**Aim of the task**
Could the entries below be reproduced exactly, with the images removed?

**Data for this task**
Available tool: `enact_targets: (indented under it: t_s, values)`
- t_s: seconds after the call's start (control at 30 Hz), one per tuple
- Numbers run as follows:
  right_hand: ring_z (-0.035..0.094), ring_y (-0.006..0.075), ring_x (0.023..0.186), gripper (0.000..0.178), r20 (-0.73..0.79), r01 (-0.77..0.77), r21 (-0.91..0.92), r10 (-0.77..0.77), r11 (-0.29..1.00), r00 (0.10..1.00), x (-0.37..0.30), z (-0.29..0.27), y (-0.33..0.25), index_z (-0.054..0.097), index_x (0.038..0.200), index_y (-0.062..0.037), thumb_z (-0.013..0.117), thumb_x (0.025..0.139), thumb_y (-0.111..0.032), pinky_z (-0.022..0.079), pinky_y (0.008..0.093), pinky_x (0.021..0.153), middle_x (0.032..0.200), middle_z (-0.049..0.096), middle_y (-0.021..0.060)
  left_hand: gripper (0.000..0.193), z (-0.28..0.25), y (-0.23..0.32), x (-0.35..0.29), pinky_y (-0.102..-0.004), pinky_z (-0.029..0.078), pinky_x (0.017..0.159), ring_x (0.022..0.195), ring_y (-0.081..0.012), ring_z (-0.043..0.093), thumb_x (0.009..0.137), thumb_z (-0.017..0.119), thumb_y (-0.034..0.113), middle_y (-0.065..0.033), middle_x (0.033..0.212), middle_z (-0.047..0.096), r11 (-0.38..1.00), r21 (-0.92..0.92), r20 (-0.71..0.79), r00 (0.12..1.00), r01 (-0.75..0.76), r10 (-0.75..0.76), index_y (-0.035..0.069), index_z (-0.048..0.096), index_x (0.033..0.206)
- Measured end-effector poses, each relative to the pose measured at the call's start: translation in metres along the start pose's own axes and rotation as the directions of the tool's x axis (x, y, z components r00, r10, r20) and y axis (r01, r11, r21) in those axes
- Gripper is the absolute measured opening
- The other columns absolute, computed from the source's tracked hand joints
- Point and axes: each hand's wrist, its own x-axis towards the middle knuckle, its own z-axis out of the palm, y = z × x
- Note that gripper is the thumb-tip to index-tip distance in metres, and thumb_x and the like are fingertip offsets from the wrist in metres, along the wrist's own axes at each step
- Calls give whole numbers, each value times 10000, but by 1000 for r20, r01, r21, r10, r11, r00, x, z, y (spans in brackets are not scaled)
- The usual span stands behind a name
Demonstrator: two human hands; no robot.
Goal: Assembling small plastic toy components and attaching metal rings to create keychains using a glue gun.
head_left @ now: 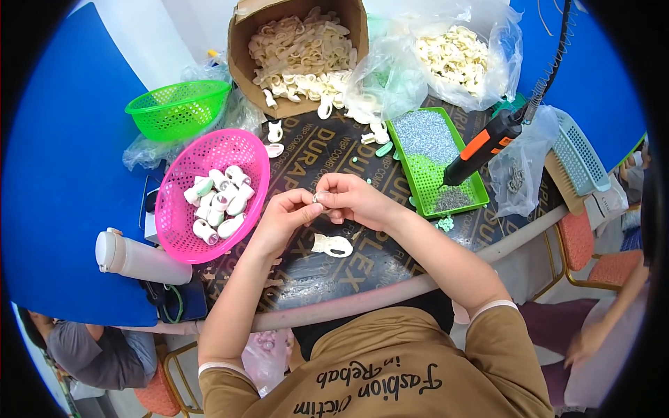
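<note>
My left hand [289, 212] and my right hand [357, 202] meet over the middle of the table, thumbs and fingers pinched together. Between the fingertips is a small pale, shiny part [321, 200], mostly covered, so its kind cannot be told. Just below the hands a cream plastic shell piece [333, 245] with an oval loop lies flat on the dark printed board [300, 279]. To the left, a pink perforated basket [261, 177] holds several white plastic housings [221, 202], some with green or pink parts.
An electric screwdriver [481, 150] hangs over a green tray [481, 188] of small silvery parts, green pieces and screws. Behind stand a cardboard box [240, 63] and a plastic bag [512, 49] of cream shells. At left are a green basket [150, 115] and a white bottle [139, 258].
</note>
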Motion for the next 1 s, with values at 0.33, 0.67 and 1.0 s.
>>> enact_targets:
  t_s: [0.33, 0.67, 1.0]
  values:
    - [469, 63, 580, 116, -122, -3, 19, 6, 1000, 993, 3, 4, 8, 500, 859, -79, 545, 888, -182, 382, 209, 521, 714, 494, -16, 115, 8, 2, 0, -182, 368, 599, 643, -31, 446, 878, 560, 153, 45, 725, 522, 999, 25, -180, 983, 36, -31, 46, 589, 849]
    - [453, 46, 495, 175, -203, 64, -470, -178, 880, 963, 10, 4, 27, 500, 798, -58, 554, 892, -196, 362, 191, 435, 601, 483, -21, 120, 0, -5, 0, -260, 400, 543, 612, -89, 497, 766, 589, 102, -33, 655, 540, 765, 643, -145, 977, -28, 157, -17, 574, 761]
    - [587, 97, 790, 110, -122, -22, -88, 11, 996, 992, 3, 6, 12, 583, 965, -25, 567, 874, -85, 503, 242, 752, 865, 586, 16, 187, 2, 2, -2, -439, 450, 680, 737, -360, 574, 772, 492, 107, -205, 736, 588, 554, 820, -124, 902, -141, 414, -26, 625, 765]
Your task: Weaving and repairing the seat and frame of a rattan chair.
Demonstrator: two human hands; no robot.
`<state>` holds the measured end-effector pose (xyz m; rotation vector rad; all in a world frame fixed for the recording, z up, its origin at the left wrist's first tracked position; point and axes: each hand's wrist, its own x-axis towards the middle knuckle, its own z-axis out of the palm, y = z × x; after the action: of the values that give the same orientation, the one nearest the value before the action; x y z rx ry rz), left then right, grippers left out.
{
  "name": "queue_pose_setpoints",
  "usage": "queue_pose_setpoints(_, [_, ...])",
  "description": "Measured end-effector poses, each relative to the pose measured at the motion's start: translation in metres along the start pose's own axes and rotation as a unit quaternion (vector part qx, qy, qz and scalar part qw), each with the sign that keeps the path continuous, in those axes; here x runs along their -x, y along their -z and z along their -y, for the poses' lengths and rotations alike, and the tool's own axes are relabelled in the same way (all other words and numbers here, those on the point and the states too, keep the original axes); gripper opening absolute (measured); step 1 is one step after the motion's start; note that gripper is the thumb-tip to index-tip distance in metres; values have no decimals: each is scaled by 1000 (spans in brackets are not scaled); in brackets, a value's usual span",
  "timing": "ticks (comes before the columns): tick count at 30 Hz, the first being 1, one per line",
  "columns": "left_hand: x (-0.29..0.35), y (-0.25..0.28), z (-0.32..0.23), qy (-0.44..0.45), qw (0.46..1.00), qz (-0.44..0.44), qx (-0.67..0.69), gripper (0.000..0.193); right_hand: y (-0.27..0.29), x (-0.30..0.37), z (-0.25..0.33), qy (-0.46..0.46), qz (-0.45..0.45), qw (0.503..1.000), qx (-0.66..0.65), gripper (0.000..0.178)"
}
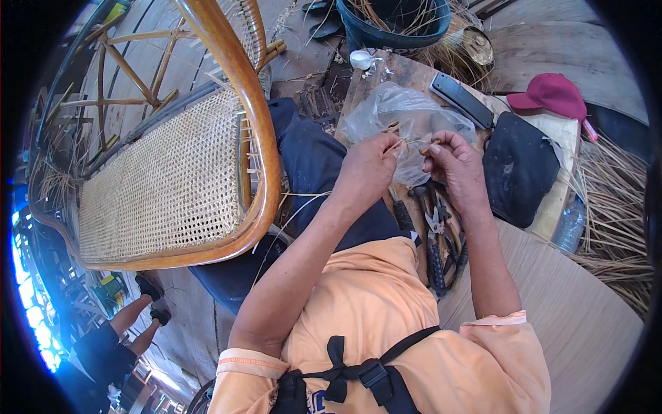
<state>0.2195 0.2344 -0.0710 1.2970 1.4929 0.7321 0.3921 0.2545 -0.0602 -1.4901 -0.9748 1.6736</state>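
Note:
Both my hands are raised over a crumpled clear plastic bag (396,103) on a wooden board. My left hand (369,165) pinches thin pale cane strands (402,143) at its fingertips. Close by on its right, my right hand (456,164) is closed in a pinch on the strands' other side. How the strands run between the fingers is too fine to tell. To the left leans a curved rattan chair frame (270,172) with a woven cane panel (165,179). Short cane ends stick out along the panel's right edge. A loose pale strand (303,195) trails near my left forearm.
Pliers (436,224) and other hand tools lie below my hands. On the board are a dark oblong case (462,100), a black pouch (520,169) and a maroon cap (549,95). Cane bundles (610,200) lie right; a dark bucket (393,31) stands ahead. Another person's legs (134,321) show lower left.

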Motion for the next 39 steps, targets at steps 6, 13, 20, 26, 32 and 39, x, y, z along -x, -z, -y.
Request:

**Task output**
Available tool: `enact_targets: (indented under it: t_s, values)`
- t_s: seconds after the call's start (control at 30 Hz), one per tuple
- Numbers run as follows:
  right_hand: ring_z (-0.035..0.094), ring_y (-0.006..0.075), ring_x (0.023..0.186), gripper (0.000..0.178), r20 (-0.73..0.79), r01 (-0.77..0.77), r21 (-0.91..0.92), r10 (-0.77..0.77), r11 (-0.29..1.00), r00 (0.10..1.00), x (-0.37..0.30), z (-0.29..0.27), y (-0.33..0.25), index_z (-0.054..0.097), index_x (0.038..0.200), index_y (-0.062..0.037), thumb_z (-0.013..0.117), thumb_x (0.025..0.139), thumb_y (-0.111..0.032), pinky_z (-0.022..0.079), pinky_y (0.008..0.093), pinky_x (0.021..0.153), middle_x (0.032..0.200), middle_z (-0.049..0.096), middle_y (-0.021..0.060)
  left_hand: gripper (0.000..0.193), z (-0.28..0.25), y (-0.23..0.32), x (-0.35..0.29), pinky_y (-0.102..-0.004), pinky_z (-0.029..0.078), pinky_x (0.017..0.159), ring_x (0.022..0.195), ring_y (-0.081..0.012), ring_z (-0.043..0.093), thumb_x (0.009..0.137), thumb_z (-0.017..0.119), thumb_y (-0.034..0.113), middle_y (-0.065..0.033), middle_x (0.033..0.212), middle_z (-0.047..0.096), r11 (-0.38..1.00), r21 (-0.92..0.92), r20 (-0.71..0.79), r00 (0.12..1.00), r01 (-0.75..0.76), r10 (-0.75..0.76), index_y (-0.035..0.069), index_z (-0.048..0.096), index_x (0.033..0.206)
- Measured end-effector poses, each relative to the pose measured at the call's start: translation in metres along the start pose's own axes and rotation as the directions of the tool's x axis (x, y, z components r00, r10, r20) and y axis (r01, r11, r21) in those axes
- Gripper is the absolute measured opening
- The other columns absolute, computed from the source's tracked hand joints
- Point and axes: each hand's wrist, its own x-axis towards the middle knuckle, its own z-axis out of the palm, y = z × x
- Note that gripper is the thumb-tip to index-tip distance in metres, and thumb_x and the like are fingertip offsets from the wrist in metres, along the wrist's own axes at each step
- Calls give whole numbers, each value times 10000, but by 1000 for r20, r01, r21, r10, r11, r00, x, z, y (spans in brackets are not scaled)
- The usual span stands behind a name
Demonstrator: two human hands; no robot.
Goal: Assembling small plastic toy components and attaching metal rings to create keychains using a glue gun.
head_left @ now: 
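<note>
My left hand [289, 212] and my right hand [357, 202] meet over the middle of the table, thumbs and fingers pinched together. Between the fingertips is a small pale, shiny part [321, 200], mostly covered, so its kind cannot be told. Just below the hands a cream plastic shell piece [333, 245] with an oval loop lies flat on the dark printed board [300, 279]. To the left, a pink perforated basket [261, 177] holds several white plastic housings [221, 202], some with green or pink parts.
An electric screwdriver [481, 150] hangs over a green tray [481, 188] of small silvery parts, green pieces and screws. Behind stand a cardboard box [240, 63] and a plastic bag [512, 49] of cream shells. At left are a green basket [150, 115] and a white bottle [139, 258].
</note>
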Motion for the next 1 s, with values at 0.33, 0.67 and 1.0 s.
>>> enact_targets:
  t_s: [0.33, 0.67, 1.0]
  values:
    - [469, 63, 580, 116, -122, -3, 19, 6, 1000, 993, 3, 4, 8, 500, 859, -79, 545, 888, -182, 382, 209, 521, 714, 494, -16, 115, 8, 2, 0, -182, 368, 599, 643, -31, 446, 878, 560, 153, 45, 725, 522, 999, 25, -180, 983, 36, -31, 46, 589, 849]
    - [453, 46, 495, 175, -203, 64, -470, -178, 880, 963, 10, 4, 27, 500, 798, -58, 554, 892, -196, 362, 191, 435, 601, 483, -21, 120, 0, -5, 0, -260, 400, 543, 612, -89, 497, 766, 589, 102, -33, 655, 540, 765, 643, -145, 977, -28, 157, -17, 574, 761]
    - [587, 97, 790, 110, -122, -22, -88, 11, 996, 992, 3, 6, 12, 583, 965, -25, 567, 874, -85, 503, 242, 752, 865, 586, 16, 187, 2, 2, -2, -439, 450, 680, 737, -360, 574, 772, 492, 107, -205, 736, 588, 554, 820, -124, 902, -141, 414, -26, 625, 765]
Your task: Weaving and repairing the seat and frame of a rattan chair.
Demonstrator: two human hands; no robot.
`<state>` holds the measured end-effector pose (xyz m; rotation vector rad; all in a world frame fixed for the recording, z up, its origin at the left wrist's first tracked position; point and axes: each hand's wrist, its own x-axis towards the middle knuckle, its own z-axis out of the palm, y = z × x; after the action: of the values that give the same orientation, the one nearest the value before the action; x y z rx ry rz), left then right, grippers left out.
{
  "name": "queue_pose_setpoints",
  "usage": "queue_pose_setpoints(_, [_, ...])",
  "description": "Measured end-effector poses, each relative to the pose measured at the motion's start: translation in metres along the start pose's own axes and rotation as a unit quaternion (vector part qx, qy, qz and scalar part qw), each with the sign that keeps the path continuous, in those axes; here x runs along their -x, y along their -z and z along their -y, for the poses' lengths and rotations alike, and the tool's own axes are relabelled in the same way (all other words and numbers here, those on the point and the states too, keep the original axes); gripper opening absolute (measured); step 1 is one step after the motion's start; note that gripper is the thumb-tip to index-tip distance in metres; values have no decimals: each is scaled by 1000 (spans in brackets are not scaled); in brackets, a value's usual span",
  "timing": "ticks (comes before the columns): tick count at 30 Hz, the first being 1, one per line",
  "columns": "left_hand: x (-0.29..0.35), y (-0.25..0.28), z (-0.32..0.23), qy (-0.44..0.45), qw (0.46..1.00), qz (-0.44..0.44), qx (-0.67..0.69), gripper (0.000..0.193); right_hand: y (-0.27..0.29), x (-0.30..0.37), z (-0.25..0.33), qy (-0.46..0.46), qz (-0.45..0.45), qw (0.503..1.000), qx (-0.66..0.65), gripper (0.000..0.178)"
}
<state>0.2195 0.2344 -0.0710 1.2970 1.4929 0.7321 0.3921 0.2545 -0.0602 -1.4901 -0.9748 1.6736</state>
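Note:
Both my hands are raised over a crumpled clear plastic bag (396,103) on a wooden board. My left hand (369,165) pinches thin pale cane strands (402,143) at its fingertips. Close by on its right, my right hand (456,164) is closed in a pinch on the strands' other side. How the strands run between the fingers is too fine to tell. To the left leans a curved rattan chair frame (270,172) with a woven cane panel (165,179). Short cane ends stick out along the panel's right edge. A loose pale strand (303,195) trails near my left forearm.
Pliers (436,224) and other hand tools lie below my hands. On the board are a dark oblong case (462,100), a black pouch (520,169) and a maroon cap (549,95). Cane bundles (610,200) lie right; a dark bucket (393,31) stands ahead. Another person's legs (134,321) show lower left.
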
Motion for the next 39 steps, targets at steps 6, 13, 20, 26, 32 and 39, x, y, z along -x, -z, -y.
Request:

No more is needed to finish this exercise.